Starburst
- millstej
- Apr 22, 2020
- 2 min read
by Victoria Moffitt
I found a Starburst in my pocket. It was tucked inside a Patagonia sweater – unofficial uniform of medical students trying to dress the part – that I had worn on my last Emergency Medicine shift. It had been a night shift, the third one of my entire medical career, and I strolled out of the hospital with a sense of pride. I smiled at the sunrise gleaming against Philly’s glass-glazed skyline as I zippered the sweater up against the brisk air. Once home, I slung it across a hanger, sparing it only the brief thought that I should wash it that afternoon. My plan was to sleep for a few hours, study a few more, and head back to the ED the next morning.
The next day, my plans changed. I did not report to triage at the emergency department and I did not place my first IV, a task I had been nervously anticipating for that shift. Instead, the school administration reported that our time at the hospital was suspended. Two weeks, they said, but we could read the subtext. It would be longer.

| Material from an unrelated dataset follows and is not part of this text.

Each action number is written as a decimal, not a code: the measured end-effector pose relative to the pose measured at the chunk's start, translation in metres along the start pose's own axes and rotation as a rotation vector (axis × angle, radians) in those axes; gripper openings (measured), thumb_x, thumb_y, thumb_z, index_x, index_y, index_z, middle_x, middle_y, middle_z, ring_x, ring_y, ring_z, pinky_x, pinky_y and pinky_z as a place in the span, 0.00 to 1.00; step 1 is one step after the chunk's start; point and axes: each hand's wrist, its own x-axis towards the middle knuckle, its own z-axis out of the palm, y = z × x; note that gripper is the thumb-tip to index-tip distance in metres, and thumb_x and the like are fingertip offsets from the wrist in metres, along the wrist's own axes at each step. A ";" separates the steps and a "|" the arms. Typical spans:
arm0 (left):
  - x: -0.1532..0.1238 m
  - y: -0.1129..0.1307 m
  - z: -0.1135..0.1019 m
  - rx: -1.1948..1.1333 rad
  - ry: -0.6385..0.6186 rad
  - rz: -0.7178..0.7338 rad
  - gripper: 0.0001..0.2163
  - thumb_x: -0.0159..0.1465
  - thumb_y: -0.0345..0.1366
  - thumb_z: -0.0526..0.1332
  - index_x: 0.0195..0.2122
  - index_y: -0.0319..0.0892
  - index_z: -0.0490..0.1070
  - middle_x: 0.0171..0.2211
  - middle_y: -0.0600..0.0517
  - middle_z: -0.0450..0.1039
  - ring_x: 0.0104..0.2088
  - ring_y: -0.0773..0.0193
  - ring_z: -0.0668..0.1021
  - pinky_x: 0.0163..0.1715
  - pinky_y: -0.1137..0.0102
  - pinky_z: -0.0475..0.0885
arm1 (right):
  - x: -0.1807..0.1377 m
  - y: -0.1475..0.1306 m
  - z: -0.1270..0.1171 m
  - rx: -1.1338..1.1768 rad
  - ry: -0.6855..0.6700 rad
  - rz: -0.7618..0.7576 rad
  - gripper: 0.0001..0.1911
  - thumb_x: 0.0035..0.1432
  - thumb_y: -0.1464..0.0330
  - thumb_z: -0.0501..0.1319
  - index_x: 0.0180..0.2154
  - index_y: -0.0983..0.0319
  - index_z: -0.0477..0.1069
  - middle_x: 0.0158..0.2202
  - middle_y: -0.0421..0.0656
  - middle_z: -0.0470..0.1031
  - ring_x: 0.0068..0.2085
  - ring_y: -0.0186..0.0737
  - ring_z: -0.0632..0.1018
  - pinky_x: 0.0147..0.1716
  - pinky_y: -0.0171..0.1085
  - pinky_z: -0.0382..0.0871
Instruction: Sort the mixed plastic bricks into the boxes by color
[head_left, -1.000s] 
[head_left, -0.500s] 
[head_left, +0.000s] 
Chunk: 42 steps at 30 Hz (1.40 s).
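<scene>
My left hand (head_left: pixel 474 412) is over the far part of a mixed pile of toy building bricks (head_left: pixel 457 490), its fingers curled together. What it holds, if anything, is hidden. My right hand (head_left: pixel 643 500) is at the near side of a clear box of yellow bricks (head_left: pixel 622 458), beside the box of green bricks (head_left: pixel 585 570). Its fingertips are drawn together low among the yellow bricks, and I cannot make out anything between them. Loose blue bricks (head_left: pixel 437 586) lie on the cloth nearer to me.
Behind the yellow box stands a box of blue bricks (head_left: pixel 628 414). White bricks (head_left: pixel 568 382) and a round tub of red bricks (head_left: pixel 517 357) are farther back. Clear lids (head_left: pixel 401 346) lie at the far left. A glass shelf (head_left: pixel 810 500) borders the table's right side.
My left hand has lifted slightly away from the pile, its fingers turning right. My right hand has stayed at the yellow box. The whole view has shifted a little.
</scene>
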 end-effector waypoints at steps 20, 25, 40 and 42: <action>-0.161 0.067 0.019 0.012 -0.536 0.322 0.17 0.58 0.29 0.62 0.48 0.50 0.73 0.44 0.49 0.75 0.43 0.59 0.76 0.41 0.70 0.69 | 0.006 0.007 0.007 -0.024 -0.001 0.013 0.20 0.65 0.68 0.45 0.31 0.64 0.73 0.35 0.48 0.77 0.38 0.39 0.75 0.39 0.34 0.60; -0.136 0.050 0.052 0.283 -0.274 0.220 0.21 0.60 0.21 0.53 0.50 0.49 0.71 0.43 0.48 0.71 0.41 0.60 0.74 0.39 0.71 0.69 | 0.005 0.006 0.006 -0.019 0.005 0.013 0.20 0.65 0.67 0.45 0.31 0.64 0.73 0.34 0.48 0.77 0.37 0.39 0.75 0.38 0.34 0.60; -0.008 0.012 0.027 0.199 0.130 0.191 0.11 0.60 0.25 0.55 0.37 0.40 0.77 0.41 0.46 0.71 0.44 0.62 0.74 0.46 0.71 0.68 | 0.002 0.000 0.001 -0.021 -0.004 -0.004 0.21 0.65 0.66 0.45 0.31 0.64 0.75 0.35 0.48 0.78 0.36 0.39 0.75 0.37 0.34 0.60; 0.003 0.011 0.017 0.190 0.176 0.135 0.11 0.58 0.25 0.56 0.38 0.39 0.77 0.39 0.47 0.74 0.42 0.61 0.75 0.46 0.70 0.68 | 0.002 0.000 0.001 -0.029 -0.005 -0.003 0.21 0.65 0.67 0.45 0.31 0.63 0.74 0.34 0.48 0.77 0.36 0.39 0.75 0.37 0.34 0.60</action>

In the ensuing social distancing, my Patagonia hadn’t seen the light of day. The sweater was sequestered in the corner of my closet, banished there for three weeks because I deemed it contaminated—poisoned by ED air. I finally approached it after nearly a month of clothes-quarantine. I dug my reflex hammer from its pocket, and as I reached into its depths to rescue my trusty penlight, I retrieved a Starburst instead. Fruit Punch flavor.
It was suddenly as if I had opened a time capsule, my weeks in the ED feeling like a lifetime ago. During that last shift (which I hadn’t known would be my last), my resident physician had saved this treat for me. At some point while I was away seeing a patient, someone had distributed the candies to the nurses and doctors at the touchdown station, and my resident had thought to set one aside for me. It was a simple gesture, but such a kind one, coming from my supervisor and teacher, that I recall tucking it my pocket with a sense of warmth.
I had forgotten about the Starburst since then, but my resident and her colleagues in the ED had been in my thoughts. I remembered the way her expression would tighten slightly with concern each time coronavirus was mentioned back in those early days. But I remembered more clearly the way she always guided me with patience and consideration as I stumbled through my ED shifts, brimming with the naivete of a medical student in the first months of clinical training. I can’t imagine the transformation that has occurred in the emergency department since I was last there, nor what my resident is now facing. So I set the Starburst on my desk: a physical emblem of thanks to a resident on the frontlines, to a doctor who took a med student dressing the part and made her feel like she belonged.